Hi Fran, I respect your opinion to not get vaccinated. You’re free to do what you like with your body. I’m not going to insult you because your choices are different than mine. That’s not kind. Given my personal situation, getting vaccinated was the best choice so I think it’s best to not judge people. We’re all doing the best we can.
I wish you the best and if you no longer find my blog relevant to your life just because I chose to get vaccinated, that’s completely your prerogative. Be well! Sending you love.
Chris Obonsawin says
Good for you for vaccinating. It’s is the personal and socially responsible thing to do, and the only way we as a society can get back to some resemblance of the before times. I am looking forward to traveling again starting next spring, including to your part of France.
As a scientist I get angered, frustrated and saddened by the seemingly overwhelming satisfaction anti science/anti vaxxers have with their own ignorance and the desire so many of them have to attack, shame and harass others who make choices they don’t agree with.
Regarding the 6 year old. I can’t imagine my wife and I sitting together in one part of the plane while our children were in another part. (Unless it was my daughter when she was a teenager – she’s a wonderful adult but those few years between 15 and 19….mince!)
Thanks for La Voix du crime. I’m always looking for good podcasts in French. I highly recommend France Culture. They have amazing podcasts on all sorts of topics.
Et bravo pour la vaccination ! Rien d’autre à dire là-dessus. Vous avez bien fait !
Denise Cuthbertson says
You are so classy… I LOVE it!
Monica Malone says
Thank you for being so kind to that little guy. I have been in that position, when the airline separated my five year old, because while our boarding passes had three together, they over promised/sold the window seats. The woman rudely announced to all that a window seat was a waste on a child, which made my little guy feel bad. (The woman, then shut the shade immediately after takeoff and slept for most of the trans-Atlantic flight.) Five year old sat with a lovely couple a across the aisle, but a couple rows behind. I could see him and he could see me, but with a two year old, it was a struggle to cut his food, etc. They were so lovely. I have been fortunate enough to have paid their kindness forward … twice! Showing once again, good and bad is about perspective. Bad, sleepless, flight for you … but some little guy made a new, helpful, funny, and kind friend when he really needed one. That’s good. Also it’s a reaffirmation that, despite the ugly, there are good people (kindred spirits) everywhere as we make change and there is still much reason to hope! Good! Glad you are home safely, albeit a bit weary. Be kind to yourself as you recuperate from your journey! Best wishes to you and yours!

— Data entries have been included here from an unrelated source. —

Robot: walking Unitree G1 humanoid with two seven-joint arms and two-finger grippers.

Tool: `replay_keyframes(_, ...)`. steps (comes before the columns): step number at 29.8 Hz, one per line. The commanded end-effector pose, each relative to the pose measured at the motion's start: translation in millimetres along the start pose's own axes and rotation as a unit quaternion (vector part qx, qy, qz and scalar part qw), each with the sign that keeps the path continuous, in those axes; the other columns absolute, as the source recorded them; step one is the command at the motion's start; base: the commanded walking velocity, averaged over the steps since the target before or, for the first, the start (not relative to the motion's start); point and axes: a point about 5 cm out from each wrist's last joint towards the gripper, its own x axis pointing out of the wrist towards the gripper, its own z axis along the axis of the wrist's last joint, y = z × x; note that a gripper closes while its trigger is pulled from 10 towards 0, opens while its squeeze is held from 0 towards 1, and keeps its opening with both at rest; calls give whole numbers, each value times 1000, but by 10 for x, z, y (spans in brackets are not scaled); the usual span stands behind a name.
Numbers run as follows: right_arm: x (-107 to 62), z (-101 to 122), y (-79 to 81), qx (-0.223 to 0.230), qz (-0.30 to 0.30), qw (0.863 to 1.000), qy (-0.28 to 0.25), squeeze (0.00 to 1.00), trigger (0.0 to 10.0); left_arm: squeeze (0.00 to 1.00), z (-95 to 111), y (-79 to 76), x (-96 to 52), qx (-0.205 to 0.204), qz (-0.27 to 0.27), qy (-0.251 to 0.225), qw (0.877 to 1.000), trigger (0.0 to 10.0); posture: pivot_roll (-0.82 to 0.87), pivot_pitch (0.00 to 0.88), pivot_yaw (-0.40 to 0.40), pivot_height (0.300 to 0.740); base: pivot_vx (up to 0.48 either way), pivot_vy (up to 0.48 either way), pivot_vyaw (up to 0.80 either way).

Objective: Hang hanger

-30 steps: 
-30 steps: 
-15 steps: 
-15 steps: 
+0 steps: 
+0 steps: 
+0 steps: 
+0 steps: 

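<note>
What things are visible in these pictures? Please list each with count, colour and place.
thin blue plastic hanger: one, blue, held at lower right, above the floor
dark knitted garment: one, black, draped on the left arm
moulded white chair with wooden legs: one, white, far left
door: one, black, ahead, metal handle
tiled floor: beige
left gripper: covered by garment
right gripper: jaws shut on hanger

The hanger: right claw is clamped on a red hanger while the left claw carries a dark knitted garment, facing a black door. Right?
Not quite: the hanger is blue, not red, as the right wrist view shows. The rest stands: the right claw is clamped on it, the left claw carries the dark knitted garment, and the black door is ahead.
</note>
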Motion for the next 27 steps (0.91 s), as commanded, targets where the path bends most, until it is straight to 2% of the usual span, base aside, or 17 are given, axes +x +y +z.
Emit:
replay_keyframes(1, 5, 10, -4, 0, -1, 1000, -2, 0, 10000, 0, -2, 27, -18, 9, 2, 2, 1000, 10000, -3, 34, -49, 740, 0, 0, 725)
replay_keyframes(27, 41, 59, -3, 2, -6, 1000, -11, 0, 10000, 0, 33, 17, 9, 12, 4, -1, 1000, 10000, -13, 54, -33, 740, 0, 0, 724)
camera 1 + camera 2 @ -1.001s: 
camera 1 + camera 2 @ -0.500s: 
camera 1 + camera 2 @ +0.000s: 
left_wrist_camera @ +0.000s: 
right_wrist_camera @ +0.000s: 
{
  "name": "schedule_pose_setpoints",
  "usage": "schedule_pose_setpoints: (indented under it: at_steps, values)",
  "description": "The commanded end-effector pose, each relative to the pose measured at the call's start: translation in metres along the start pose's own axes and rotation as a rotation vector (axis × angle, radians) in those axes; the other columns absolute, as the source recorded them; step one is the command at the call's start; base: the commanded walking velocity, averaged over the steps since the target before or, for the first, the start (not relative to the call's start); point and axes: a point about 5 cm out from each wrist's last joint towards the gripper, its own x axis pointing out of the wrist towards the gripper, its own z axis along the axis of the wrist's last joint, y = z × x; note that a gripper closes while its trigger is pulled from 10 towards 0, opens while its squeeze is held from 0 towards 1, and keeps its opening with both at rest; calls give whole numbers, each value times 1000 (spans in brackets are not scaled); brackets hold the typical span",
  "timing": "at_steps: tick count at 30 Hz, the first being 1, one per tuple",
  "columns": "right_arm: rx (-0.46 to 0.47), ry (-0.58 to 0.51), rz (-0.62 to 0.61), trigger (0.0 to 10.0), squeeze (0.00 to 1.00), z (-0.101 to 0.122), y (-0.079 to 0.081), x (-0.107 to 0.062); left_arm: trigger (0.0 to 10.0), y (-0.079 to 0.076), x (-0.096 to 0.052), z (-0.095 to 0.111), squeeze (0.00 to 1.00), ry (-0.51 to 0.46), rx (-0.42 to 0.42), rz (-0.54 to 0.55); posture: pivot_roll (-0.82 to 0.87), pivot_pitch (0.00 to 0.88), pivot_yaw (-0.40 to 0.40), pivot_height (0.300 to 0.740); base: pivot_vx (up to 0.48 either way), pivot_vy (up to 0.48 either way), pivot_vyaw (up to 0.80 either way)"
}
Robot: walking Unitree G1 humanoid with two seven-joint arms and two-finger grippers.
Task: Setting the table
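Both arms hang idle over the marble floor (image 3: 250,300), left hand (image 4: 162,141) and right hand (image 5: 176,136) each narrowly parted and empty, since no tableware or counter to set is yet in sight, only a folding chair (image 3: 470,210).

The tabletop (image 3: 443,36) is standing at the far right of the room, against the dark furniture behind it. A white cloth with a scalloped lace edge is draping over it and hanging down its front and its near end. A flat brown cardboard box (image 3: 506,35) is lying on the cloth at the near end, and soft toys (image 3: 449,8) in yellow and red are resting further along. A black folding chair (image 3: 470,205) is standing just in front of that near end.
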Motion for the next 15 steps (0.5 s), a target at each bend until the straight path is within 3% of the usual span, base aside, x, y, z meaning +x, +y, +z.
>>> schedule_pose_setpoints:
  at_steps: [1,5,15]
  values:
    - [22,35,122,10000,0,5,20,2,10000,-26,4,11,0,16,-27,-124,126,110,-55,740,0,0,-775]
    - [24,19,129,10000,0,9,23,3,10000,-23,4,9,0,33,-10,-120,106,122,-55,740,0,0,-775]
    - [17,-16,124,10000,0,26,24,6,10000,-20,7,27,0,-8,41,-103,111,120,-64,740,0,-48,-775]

I would like to buy your eguide. I do not have PayPal. Is there another option?
Hi Laurie, thank you for your interest. Yes you can also pay via stripe which works with any type of credit card. The option should be there at check out. Send me a quick email if you have any issues. Thank you again 🙂
Aussie Jo says
You are so caring and amazing
Thank you for the podcast recommendations, looks like we’re into the same stuff (and maybe share an addiction to “missing” cases!
Ugh for the bad and ugly. I just flew to Canada to pick up Mark (finally! Canada let me in without hotel quarantine!) and the plane was 100% full with a few passengers with questionable flight etiquette.